## Listed entries
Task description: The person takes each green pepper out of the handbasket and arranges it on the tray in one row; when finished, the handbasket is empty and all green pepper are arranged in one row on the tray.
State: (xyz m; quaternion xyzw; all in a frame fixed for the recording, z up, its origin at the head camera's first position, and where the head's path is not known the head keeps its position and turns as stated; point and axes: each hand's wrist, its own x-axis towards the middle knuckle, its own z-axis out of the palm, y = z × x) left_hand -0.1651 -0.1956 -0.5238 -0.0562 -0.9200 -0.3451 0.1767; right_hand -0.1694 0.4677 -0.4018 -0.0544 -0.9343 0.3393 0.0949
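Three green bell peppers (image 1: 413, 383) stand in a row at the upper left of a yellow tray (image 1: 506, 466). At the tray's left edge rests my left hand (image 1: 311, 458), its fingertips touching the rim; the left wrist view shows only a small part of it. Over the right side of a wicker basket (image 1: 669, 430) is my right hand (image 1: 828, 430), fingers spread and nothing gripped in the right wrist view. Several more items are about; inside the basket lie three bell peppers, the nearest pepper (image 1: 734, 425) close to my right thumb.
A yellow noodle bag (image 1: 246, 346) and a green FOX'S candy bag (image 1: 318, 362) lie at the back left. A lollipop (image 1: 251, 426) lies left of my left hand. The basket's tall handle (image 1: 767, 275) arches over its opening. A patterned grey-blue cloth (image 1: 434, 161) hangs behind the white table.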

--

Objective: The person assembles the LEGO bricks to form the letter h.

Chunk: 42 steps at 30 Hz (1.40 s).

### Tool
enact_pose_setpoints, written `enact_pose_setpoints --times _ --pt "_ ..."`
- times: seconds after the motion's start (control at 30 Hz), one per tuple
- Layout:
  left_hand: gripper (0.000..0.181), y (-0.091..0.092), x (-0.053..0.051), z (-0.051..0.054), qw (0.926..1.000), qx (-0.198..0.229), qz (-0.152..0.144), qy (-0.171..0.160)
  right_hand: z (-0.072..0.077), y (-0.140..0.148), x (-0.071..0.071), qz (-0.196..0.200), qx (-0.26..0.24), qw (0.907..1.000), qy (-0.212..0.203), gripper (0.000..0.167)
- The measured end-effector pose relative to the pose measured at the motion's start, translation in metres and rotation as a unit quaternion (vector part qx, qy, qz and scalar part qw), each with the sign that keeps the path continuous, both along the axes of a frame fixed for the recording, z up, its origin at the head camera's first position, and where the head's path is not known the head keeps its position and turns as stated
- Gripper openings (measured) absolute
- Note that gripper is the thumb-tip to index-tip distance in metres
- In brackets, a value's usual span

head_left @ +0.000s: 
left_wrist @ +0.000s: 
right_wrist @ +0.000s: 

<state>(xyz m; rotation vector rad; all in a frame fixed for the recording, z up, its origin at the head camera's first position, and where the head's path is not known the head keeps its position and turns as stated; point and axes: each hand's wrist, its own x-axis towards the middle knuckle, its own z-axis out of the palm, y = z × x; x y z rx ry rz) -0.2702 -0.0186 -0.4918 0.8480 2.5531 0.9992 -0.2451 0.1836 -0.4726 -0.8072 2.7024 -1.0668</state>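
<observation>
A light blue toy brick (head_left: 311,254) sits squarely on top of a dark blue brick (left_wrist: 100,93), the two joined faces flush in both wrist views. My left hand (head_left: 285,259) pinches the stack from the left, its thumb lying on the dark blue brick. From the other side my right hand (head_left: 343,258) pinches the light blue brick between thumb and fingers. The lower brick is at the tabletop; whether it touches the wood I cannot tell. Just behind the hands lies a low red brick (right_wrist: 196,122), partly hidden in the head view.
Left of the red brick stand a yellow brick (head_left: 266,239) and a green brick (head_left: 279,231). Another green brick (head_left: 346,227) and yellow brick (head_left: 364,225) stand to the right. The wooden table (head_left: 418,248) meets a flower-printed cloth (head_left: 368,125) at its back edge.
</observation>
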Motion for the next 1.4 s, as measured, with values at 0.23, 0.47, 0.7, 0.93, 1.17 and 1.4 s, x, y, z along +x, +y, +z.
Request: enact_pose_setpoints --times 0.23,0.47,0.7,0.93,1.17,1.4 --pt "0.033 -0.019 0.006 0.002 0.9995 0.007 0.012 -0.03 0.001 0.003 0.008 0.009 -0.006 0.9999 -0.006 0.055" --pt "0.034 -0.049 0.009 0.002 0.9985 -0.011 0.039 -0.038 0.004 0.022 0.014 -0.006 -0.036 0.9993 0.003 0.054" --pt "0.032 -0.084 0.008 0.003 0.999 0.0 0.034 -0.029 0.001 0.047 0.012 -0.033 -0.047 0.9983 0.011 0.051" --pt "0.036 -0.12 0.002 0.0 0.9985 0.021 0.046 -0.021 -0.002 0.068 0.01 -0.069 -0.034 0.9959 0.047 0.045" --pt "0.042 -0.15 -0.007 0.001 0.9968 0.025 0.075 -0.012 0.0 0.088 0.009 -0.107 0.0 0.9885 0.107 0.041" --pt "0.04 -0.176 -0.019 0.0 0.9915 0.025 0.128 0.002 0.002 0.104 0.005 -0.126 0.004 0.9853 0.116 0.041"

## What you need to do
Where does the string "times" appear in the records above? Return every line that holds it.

## Exercise output
enact_pose_setpoints, written `enact_pose_setpoints --times _ --pt "_ ..."`
- times: seconds after the motion's start (control at 30 Hz), one per tuple
Request: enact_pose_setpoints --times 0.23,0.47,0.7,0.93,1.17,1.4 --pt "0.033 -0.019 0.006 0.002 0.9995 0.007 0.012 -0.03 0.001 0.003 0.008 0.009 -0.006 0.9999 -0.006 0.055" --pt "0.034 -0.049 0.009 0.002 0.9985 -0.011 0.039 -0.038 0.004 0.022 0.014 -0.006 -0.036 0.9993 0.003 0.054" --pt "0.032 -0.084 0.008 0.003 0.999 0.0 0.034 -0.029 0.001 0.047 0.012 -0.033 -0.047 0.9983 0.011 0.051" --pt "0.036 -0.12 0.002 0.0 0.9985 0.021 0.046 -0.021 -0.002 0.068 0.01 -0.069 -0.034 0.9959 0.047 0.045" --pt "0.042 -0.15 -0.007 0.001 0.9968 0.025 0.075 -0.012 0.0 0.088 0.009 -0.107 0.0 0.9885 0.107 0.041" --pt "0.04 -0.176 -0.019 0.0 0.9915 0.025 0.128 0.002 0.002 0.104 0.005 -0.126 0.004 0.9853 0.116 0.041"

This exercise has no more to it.